How Robert Vadra Was Taken Off The Front Pages
Virendra Kapoor in the Sunday Guardian:
You can be forgiven if you believe that Nitin Gadkari's is the only scam in town. Saturation coverage by television channels in the past couple of days should have ordinarily left no one in doubt that he is at the centre of the biggest scam of our times. Even newspapers which have virtually become an extension of the ruling establishment seemed to have suddenly discovered merit in Gadkari's financial shenanigans, splashing as front-page lead the alleged wrongdoing by his companies while being completely oblivious to the humongous misdeeds of the leading lights of UPA.
Admittedly, it is hard to take on the incumbent powers. Editors simultaneously charged with the responsibility of keeping a close watch on the bottom-line, theirs and the paper's, have to necessarily suck up to the corporate and political bosses — never mind the pretence in social and professional gatherings. But what of the cash-rich media houses straddling huge print and television empires?
Apparently, a strong word was conveyed that they should leave Sonia Gandhi's son-in-law well alone. Ministers, including I&B boss Ambika Soni, are said to have reached out to the media houses, gently suggesting that further interest in the doings of Robert Vadra and his multifarious business activities would be most unwelcome.
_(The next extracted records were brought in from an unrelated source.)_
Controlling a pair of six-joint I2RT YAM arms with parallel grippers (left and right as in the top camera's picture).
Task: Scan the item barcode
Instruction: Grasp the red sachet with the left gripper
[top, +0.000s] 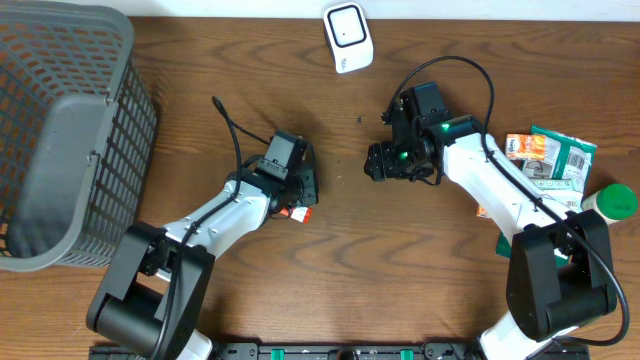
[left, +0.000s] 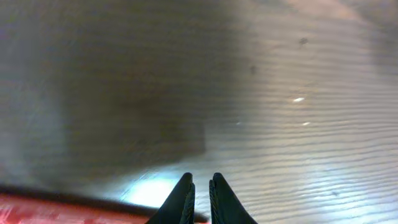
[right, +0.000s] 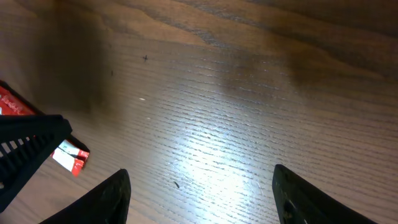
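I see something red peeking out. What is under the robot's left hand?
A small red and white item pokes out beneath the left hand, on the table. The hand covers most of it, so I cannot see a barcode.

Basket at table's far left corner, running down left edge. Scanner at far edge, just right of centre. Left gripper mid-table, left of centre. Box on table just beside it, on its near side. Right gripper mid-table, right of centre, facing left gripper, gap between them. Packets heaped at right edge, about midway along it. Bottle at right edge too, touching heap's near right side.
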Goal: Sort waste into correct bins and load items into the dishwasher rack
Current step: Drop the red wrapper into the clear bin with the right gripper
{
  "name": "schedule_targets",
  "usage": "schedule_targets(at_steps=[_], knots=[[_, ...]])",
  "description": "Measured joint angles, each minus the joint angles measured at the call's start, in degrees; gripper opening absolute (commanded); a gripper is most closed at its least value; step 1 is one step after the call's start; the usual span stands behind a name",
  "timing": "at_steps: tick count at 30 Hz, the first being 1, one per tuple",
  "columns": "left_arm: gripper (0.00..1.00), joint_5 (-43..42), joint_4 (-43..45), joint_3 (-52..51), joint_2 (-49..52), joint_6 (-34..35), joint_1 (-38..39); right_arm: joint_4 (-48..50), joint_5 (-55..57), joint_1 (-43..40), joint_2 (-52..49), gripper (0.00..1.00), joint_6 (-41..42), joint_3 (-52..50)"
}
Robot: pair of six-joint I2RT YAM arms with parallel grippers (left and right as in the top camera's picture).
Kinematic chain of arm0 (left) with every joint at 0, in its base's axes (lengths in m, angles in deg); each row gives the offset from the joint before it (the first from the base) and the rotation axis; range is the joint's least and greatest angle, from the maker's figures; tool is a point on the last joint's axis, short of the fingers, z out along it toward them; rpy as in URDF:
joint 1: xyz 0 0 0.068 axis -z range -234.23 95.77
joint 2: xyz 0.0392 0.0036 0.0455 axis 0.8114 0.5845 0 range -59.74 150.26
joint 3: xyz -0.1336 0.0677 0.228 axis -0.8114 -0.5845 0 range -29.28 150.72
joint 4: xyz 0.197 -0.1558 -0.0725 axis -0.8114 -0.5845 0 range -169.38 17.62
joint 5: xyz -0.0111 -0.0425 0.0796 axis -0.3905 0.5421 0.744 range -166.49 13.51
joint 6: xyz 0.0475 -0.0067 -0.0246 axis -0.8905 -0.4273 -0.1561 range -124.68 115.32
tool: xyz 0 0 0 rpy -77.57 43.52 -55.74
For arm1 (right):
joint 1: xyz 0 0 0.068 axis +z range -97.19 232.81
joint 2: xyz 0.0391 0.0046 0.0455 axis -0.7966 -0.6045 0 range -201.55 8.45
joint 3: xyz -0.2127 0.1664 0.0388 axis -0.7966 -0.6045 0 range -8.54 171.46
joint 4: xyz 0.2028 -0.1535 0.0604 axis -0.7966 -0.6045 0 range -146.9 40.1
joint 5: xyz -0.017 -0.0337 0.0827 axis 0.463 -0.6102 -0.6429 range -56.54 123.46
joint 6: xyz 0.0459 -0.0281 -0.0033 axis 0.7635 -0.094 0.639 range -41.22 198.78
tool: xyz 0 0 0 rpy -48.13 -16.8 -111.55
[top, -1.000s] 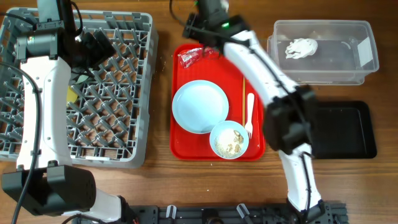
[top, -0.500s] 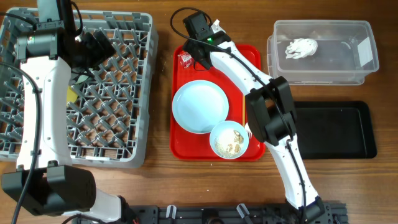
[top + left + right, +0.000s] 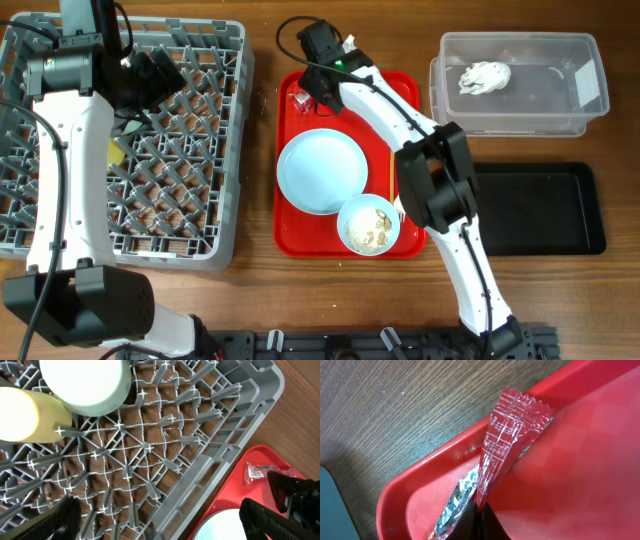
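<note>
The worktop [image 3: 258,300] is a mid-brown wooden surface with a fine, straight grain that runs left to right in the overhead view. Lighting is even and comes from above. Shadows on the wood are soft and lie close to whatever casts them. A dark rail [image 3: 340,345] runs along the near edge. It is probably a fitted fixture, but its detail is too small to confirm.

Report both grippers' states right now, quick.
Left gripper: open, empty, above the rack.
Right gripper: shut on the wrapper in the red tray.
</note>
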State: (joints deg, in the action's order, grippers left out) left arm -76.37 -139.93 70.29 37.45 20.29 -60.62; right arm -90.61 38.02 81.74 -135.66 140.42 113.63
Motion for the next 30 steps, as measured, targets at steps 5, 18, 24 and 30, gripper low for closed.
schedule_targets(at_steps=[5, 18, 24, 30], knots=[[1.00, 0.00, 0.00, 0.00, 0.00, 0.00, 0.00, -1.05, -0.66, -3.19, 7.21, 0.04, -2.71, -0.68], [1.00, 0.00, 0.00, -0.02, 0.00, 0.00, 0.00, -19.32, -2.95, -34.82, 26.67, 0.44, -10.12, -0.24], [1.00, 0.00, 0.00, 0.00, 0.00, 0.00, 0.00, -19.74, -6.51, -38.77, 24.85, 1.00, -12.68, -1.03], [1.00, 0.00, 0.00, 0.00, 0.00, 0.00, 0.00, -21.33, -15.37, -39.12, 25.09, 1.00, -20.39, -1.03]])
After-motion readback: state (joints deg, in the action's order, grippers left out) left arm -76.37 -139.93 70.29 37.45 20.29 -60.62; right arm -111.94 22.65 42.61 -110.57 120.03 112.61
Read on at the Sunday Guardian: Hammer Gadkari to save Vadra and other scamsters
Geeta Anand and Rajesh Roy in the WSJ: Behind a Real-Estate Empire, Ties to India's Gandhi Dynasty:
The Wall Street Journal found that during the decade Mr. Vadra's in-laws have held sway in New Delhi, the 44-year-old with a high-school education and no experience in property development amassed a large real-estate portfolio. Based on a review of company filings, land records and interviews with property experts, the Journal calculated that through 2012, Mr. Vadra sold more than $12 million of property, and as of then he still held real estate valued at about $42 million. It isn't clear whether Mr. Vadra's companies have sold any more real estate since then because company filings for the past two years aren't available on government websites.
The Business Standard notes in its Chinese Whispers columns: Out of sight, not out of mind
Did anyone notice the change? Every year, Congress President Sonia Gandhi attended the Ram Lila in Delhi with her daughter Priyanka, son-in-law Robert Vadra and her grandchildren. This year, neither Priyanka nor Vadra or the grandchildren were seen.